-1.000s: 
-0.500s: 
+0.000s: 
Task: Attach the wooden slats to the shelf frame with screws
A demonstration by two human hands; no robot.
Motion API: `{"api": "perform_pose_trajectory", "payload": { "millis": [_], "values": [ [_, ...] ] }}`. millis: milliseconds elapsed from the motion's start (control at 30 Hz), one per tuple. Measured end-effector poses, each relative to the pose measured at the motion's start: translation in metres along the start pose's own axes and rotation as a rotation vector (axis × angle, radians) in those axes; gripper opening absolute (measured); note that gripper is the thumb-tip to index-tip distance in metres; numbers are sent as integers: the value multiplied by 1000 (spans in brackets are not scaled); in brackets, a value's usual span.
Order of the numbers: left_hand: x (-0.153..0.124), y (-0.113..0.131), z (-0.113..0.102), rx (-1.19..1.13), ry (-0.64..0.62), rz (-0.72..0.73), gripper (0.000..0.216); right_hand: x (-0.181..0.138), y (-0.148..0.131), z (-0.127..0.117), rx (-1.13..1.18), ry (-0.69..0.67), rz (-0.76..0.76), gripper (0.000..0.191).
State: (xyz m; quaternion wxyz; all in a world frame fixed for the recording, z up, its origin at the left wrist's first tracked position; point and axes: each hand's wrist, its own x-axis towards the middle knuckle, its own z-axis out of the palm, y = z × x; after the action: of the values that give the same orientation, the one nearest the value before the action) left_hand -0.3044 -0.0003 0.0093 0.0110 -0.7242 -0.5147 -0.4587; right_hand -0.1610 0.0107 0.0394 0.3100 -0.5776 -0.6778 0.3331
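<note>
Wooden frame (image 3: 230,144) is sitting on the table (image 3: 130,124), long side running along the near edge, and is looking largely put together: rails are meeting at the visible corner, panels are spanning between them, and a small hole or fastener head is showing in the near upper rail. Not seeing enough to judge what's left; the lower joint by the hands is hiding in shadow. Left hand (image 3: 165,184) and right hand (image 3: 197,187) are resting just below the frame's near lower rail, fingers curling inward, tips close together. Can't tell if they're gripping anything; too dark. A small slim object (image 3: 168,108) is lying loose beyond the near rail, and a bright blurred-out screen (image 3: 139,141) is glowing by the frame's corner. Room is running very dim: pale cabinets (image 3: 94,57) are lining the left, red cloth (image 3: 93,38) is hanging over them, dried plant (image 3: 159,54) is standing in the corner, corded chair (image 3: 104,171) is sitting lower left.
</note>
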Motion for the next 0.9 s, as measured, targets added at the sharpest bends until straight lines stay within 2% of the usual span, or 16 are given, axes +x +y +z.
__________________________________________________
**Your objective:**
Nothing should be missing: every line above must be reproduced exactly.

**Exercise output:**
-1.000s: 
-0.500s: 
+0.000s: 
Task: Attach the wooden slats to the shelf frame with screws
A demonstration by two human hands; no robot.
Motion API: `{"api": "perform_pose_trajectory", "payload": { "millis": [_], "values": [ [_, ...] ] }}`. millis: milliseconds elapsed from the motion's start (control at 30 Hz), one per tuple. Measured end-effector poses, each relative to the pose measured at the motion's start: translation in metres along the start pose's own axes and rotation as a rotation vector (axis × angle, radians) in those axes; gripper opening absolute (measured); note that gripper is the thumb-tip to index-tip distance in metres; numbers are sent as integers: the value multiplied by 1000 (spans in brackets are not scaled); in brackets, a value's usual span.
Order of the numbers: left_hand: x (-0.153..0.124), y (-0.113..0.131), z (-0.113..0.102), rx (-1.19..1.13), ry (-0.64..0.62), rz (-0.72..0.73), gripper (0.000..0.216); right_hand: x (-0.181..0.138), y (-0.148..0.131), z (-0.127..0.117), rx (-1.13..1.18), ry (-0.69..0.67), rz (-0.76..0.76), gripper (0.000..0.191).
State: (xyz m; quaternion wxyz; all in a world frame fixed for the recording, z up, its origin at the left wrist's first tracked position; point and axes: each hand's wrist, its own x-axis towards the middle knuckle, its own z-axis out of the palm, y = z × x; after the action: of the values that give the same orientation, the one nearest the value before the action) left_hand -0.3044 -0.0003 0.0093 0.0110 -0.7242 -0.5147 -0.4587; right_hand -0.1610 0.0107 0.0394 0.3100 -0.5776 -0.6778 0.3331
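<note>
Wooden frame (image 3: 230,144) is sitting on the table (image 3: 130,124), long side running along the near edge, and is looking largely put together: rails are meeting at the visible corner, panels are spanning between them, and a small hole or fastener head is showing in the near upper rail. Not seeing enough to judge what's left; the lower joint by the hands is hiding in shadow. Left hand (image 3: 165,184) and right hand (image 3: 197,187) are resting just below the frame's near lower rail, fingers curling inward, tips close together. Can't tell if they're gripping anything; too dark. A small slim object (image 3: 168,108) is lying loose beyond the near rail, and a bright blurred-out screen (image 3: 139,141) is glowing by the frame's corner. Room is running very dim: pale cabinets (image 3: 94,57) are lining the left, red cloth (image 3: 93,38) is hanging over them, dried plant (image 3: 159,54) is standing in the corner, corded chair (image 3: 104,171) is sitting lower left.
</note>
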Motion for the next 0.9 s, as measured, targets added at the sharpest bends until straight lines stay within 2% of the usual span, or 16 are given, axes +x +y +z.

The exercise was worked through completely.